Jay-Z. Portrait by Raven B. Varona.

Just when you thought the mash-up of big money, celebrities, and NFTs could not get any more intense, there’s a new high-profile collaboration in town. To mark the 25th anniversary of hip-hop icon Jay-Z’s first album Reasonable Doubt—which dropped on June 25, 1996—the artist commissioned a work of digital art by sought-after artist Derrick Adams.

It goes on sale at Sotheby’s today; bidding opens at $1,000.

Noting that Reasonable Doubt “changed the game” when it came out 25 years ago, Adams said it “continues to influence so many of us. It tells the story of someone from Brooklyn occupying the urban space—a place that is as central to my own work as it is to his. My portraits aim to capture the sensibility, optimism, and beauty of urban life, and in Jay’s work I’ve found tremendous kinship.”

Derrick Adams, Heir to the Throne (2021). Image courtesy Sotheby’s.
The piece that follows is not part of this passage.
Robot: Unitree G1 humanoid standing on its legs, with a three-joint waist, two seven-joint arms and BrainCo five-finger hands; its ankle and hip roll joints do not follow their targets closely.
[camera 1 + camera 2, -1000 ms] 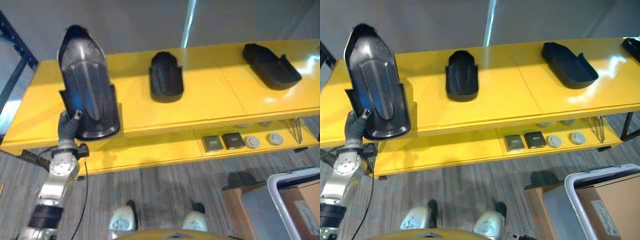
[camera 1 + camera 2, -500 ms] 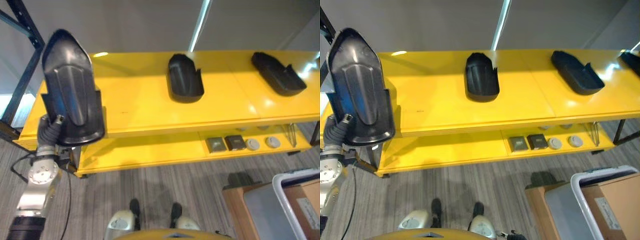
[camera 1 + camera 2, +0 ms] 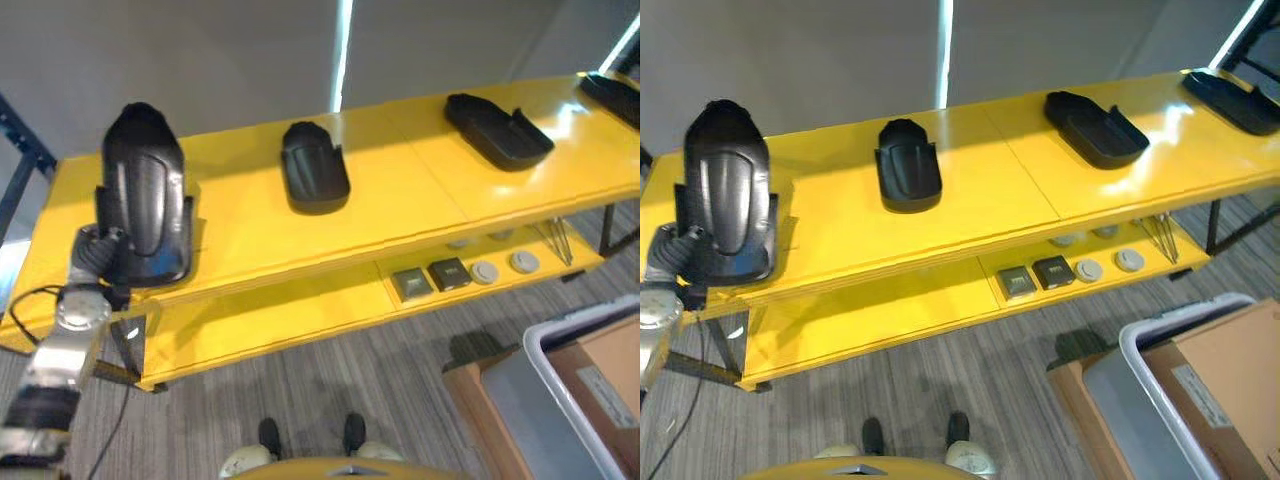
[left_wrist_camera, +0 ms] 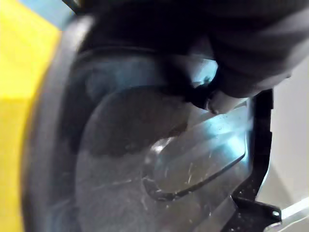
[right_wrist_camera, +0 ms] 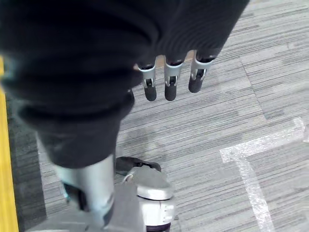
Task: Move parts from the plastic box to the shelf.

The single-edition NFT, titled Heir to the Throne, features an animated image that riffs on the album cover’s portrait of the rapper. In it, Adams highlights the symbolic relationship between success and a cigar—animating the glowing red embers and a stream of smoke that rises from its tip into the shape of 25.

Sotheby’s will offer the NFT in a single-lot sale that runs through July 2. A portion of the proceeds will benefit the Shawn Carter Foundation, founded in 2003 by Jay-Z and his mother to help fund college education for those who cannot afford it. 

Jay-Z is a longtime collector and supporter of Adams’s work. (Adams’s gallerist, Jeanne Greenberg Rohatyn, has also advised Jay-Z and Beyoncé, and Adams’s work appeared in the singer’s “Black Is King” video.) With the current NFT project, Adams said, “we jointly embrace the opportunity to further the conversation about how artists of different mediums contribute to a more inclusive society.”

Derrick Adams. Image courtesy Sotheby’s.

Brooklyn-based Adams’s work has become a favorite of institutions and private collectors alike. His series “Style Variations,” recently shown at Salon 94’s new headquarters on the Upper East Side, was inspired by mannequins he encountered on a daily basis in wig stores in Bedford-Stuyvesant, where he lives. The works swiftly sold out. 

Heir to the Throne is also on view in Sotheby’s virtual space in the Voltaire Art District of Decentraland. The auction house will accept either Ether or Bitcoin cryptocurrency, as well as old-fashioned money, as payment for the work.